Not unexpectedly, the small chart includes a ship sailing through the Mozambique Channel, two compass roses from which rhumb lines (compass bearings) emerge.
There are tiny inset maps in each corner of the map boundary: Insula de S. Maria (Island of Saint Mary); Baija Antongil (Antongil Bay); Porto de S. Augostine (The port of Saint Augustine) and Caemetrium Battavorum (Dutch Cemetery).
The text below the map is also in Latin and provides the key to the letters on the insets.
‘Madagascar is drawn here, with its sands and rocky cliffs: “A” is the place where we first anchored, “B” Is the island where many of the sailors were buried in the Dutch Cemetery, “C” a fresh-water lake, “D” a stream of fresh-water, “E” the Dutch trench, “F” the corner of the port of St August, “G” A small island to the south, “H” The island of Santa Maria, “I” A convenient cove of Santa Maria, “K” The most important village of the island, “L” & “M” The two arms of the river, “N” A rock on the west side of the Island, “P” A small island in the cove for fresh water, “Q”, A stream, “R”, The village of St Angela, “S” The village of Spakenburg, “T” The village in the north, “V” The village where we first maneuvered, “X” Where we first anchored, “Y” & “Z” Two other villages.’
The full map Insula de S Lauenty
The map was published first in the 1599 German edition of Petit Voyages, written by Theodore de Bry, who orientated the map with northeast, not north, on top. This example of the map appeared in 1601, in the first Latin edition of the book. It illustrated the story of the first Ducth voyage to the East Indies (April 1595 to August 1597). The map was engraved by De Bry himself (he was an acknowledged goldsmith and engraver) but clearly it is derived from the map by Petrus Placinus (see below).
Madagascar cropped from the 1592 Plancius map of southern Africa.
The Story
Peter Flatfoot
A convenient start to the story is Peter Flatfoot (Pieter Platevoet, who preferred to be called Petrus Plancius, his Latin name).

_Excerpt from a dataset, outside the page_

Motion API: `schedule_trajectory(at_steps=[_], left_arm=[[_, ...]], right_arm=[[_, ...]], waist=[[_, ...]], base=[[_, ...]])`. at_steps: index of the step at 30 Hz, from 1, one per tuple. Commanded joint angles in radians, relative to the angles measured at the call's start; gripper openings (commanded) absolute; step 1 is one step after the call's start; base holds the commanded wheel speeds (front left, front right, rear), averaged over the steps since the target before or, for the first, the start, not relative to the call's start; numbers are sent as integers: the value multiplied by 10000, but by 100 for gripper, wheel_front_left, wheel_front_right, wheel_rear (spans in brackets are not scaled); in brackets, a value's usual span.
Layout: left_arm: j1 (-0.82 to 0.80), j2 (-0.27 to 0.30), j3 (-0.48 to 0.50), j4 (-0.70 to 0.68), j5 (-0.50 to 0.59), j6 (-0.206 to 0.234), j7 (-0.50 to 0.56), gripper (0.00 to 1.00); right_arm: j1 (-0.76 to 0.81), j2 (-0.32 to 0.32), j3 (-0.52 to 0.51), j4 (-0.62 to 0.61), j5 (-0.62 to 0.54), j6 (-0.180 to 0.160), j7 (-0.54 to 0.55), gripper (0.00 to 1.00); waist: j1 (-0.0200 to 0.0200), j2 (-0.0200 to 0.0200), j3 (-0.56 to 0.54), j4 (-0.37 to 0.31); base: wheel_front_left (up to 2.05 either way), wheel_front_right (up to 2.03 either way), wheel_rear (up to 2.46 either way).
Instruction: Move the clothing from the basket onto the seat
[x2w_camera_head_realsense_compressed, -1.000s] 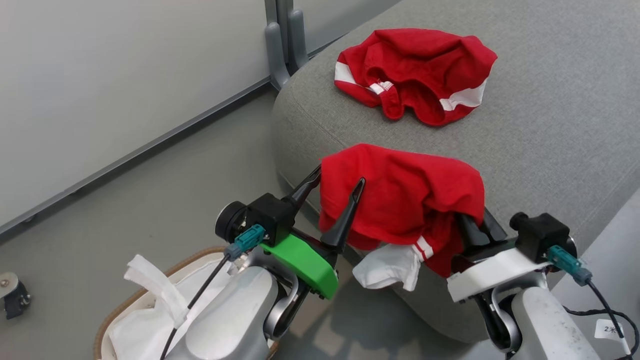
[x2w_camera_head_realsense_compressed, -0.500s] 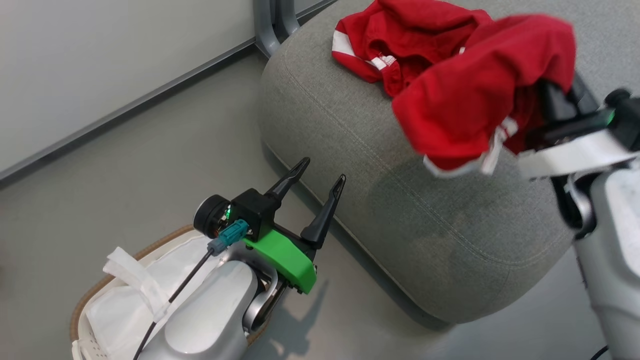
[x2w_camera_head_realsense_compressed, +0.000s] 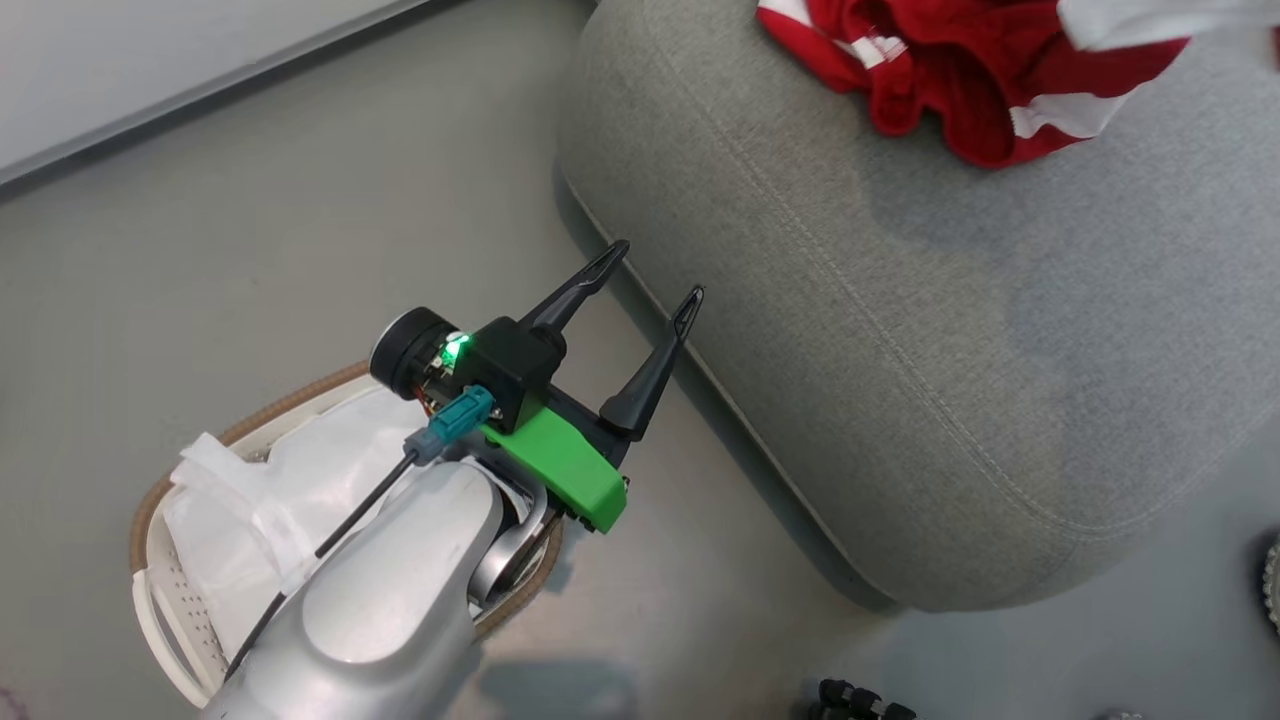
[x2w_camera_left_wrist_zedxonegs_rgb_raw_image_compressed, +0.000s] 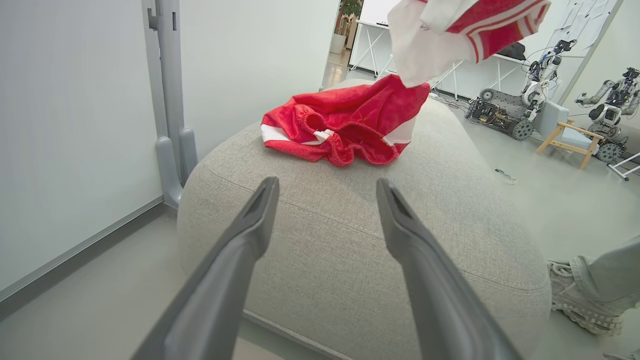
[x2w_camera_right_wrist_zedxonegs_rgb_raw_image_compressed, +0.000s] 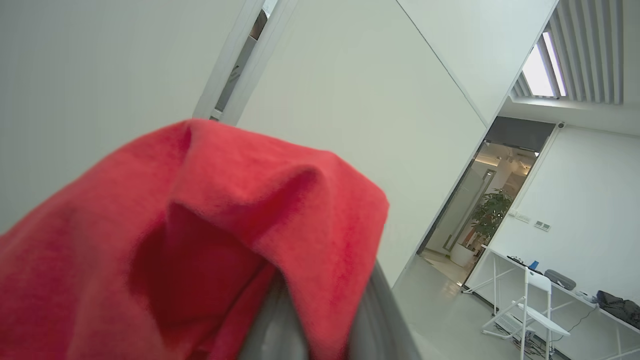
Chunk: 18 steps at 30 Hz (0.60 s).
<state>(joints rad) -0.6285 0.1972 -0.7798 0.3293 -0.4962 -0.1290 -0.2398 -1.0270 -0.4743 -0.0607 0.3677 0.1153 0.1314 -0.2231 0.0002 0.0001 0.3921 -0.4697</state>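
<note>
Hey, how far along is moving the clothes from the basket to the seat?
Done: one red garment lies on the seat. In hand: the right pincer, shut, holds a second garment raised over it. Left: set that down; the visible part of the basket holds white liner, no red.

Small oval basket with woven rim (x2w_camera_head_realsense_compressed: 165, 630) on floor, left of large grey fabric seat (x2w_camera_head_realsense_compressed: 900, 350), near its corner. Crumpled red fabric garment with white bands (x2w_camera_head_realsense_compressed: 960, 100) on seat top, far end. Second red garment with striped trim (x2w_camera_left_wrist_zedxonegs_rgb_raw_image_compressed: 505, 20) hanging above it, draped over right pincer (x2w_camera_right_wrist_zedxonegs_rgb_raw_image_compressed: 327, 325). Left pincer (x2w_camera_head_realsense_compressed: 657, 270) between basket and seat.
</note>
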Motion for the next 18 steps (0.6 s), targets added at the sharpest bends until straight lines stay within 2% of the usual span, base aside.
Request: schedule_trajectory(at_steps=[1, 5, 11, 18], left_arm=[[-237, 109, -19, -82, 50, -28, 40, 100], [-443, 205, -127, -241, 54, -26, 125, 100], [-713, 288, -237, -452, -21, -27, 152, 100], [-923, 226, -226, -521, -157, -28, 16, 100]], right_arm=[[-400, -244, -102, 198, -274, -14, 57, 0], [-1124, -739, -597, 882, -806, -14, 208, 0], [-1049, -958, -1034, 1893, -937, -14, 216, 0], [150, -409, -1420, 3089, -1034, -14, -190, 0]], waist=[[-2, -1, 753, 600], [-2, -1, 1295, 924], [-2, -1, 2096, 1355], [-2, -1, 2774, 1775]], base=[[0, 0, 0], [0, 0, 0], [0, 0, 0], [0, 0, 0]])
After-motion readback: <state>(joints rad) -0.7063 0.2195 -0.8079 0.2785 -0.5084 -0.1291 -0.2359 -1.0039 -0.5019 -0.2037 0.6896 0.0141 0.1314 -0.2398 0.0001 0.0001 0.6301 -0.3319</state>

He was a Flemish minister of the Dutch Reformed church who wisely fled to Amsterdam in 1585 to avoid the Inquisition when catholic Spain conquered what we now know as Belgium.
He became interested in cartography and navigation and studied Portuguese charts that had reached Amsterdam, some by trade and some by theft. Plancius said he had obtained the maps he studied from Spain's royal cosmographer, Bartolomeo de Lasso. In 1592 Plancius produced a world map that showed the route to the East Indies. He also produced a beautiful map of southern Africa that included Madagascar – only four copies have survived. This map had a long title: Delineatio Orarum Manicongi, Angolae, Monomotapae, Terrae Natalis, Zofalae, Mozambicae, Abyssinorum &c. Una Cum Vadis, et Sirtibus Adjacentibus. Item Insulae Magna Vulgo S. Laurentii Alias Madagascar Dictae, Inter Maximas Totius Orientis Habitae. (Depiction of the coastal strips of Manicongo, Angola, Monomotapa, Natal, Zofala, Mozambique, the Abyssinians etc., together with the shallows and sandbanks along them. And also of the big island that is usually called Saint Lawrence or Madagascar that is counted among the very largest islands of the entire Orient).

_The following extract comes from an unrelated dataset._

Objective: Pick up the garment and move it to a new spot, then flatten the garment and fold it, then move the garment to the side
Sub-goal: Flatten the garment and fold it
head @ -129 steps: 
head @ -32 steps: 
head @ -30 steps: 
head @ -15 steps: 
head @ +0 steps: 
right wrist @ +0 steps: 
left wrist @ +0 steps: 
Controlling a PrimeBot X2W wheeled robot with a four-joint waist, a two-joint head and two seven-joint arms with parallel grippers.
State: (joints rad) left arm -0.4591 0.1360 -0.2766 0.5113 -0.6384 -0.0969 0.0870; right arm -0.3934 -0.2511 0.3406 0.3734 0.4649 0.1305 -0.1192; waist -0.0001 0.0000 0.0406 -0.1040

Plancius’s map of southern Africa, 1592 (Swann Galeries)
Dutch merchants were keen to enter the spice trade in the East Indies which had been dominated by the Portuguese since the late fifteenth century. So, in 1592, they sent Cornelis de Houtman and his younger brother Frederick to Lisbon to verify the Plancius maps and obtain further information. It is not clear if this goal was part of legitimate business or commercial espionage. The latter is likely because the Portuguese imprisoned the brothers for attempting to steal secret charts of East Indian sailing routes.
Cornelis de Houtman
Linschoten
Later that year, Jan Huygen van Linschoten, returned to Amsterdam after having spent almost nine years in Portuguese occupied Goa, on the west coast of India. He had been the Portuguese archbishop’s secretary but was also a spy. He travelled extensively in the East Indies where the Portuguese had influence. He carefully copied Portuguese charts and detailed navigation information. He published all this important nautical and trade information in 1596 in his Itinerario (Navigatio ac itinerarium Johannis Hugonis Linscotani in orientalem sive lusitanorum Indiam).
Jan Huygen van Linschoten
Dutch Voyage
The Dutch merchants absorbed this plethora of information and formed a company, Compagnie van Verre (Landen) and raised capital. They constructed three warships for a voyage to the East Indies (Mauritius, Amsterdam, Hollandia) and a small sailing boat (Duifje) was included in the fleet. The primary purpose of the voyage was to established trade in spices. Cornelis de Houtman was in command and Pieter Dirkszoon Keyser, who had been trained by Plancius, was the chief pilot on the Hollandia.
An illustration of the fleet in De Houtnan’s journal
- April 2, 1595 - Texel – The fleet sets sail to the East Indies.
- April 26, 1595 - Canary Islands - Passage through the Canary Islands
- August 4, 1595 - Arrival in Mossel Bay
- August 8, 1595 - The crew goes ashore to get oysters and mussels
- August 11, 1595 - Mossel Bay, South Africa - Houtman resumes voyage.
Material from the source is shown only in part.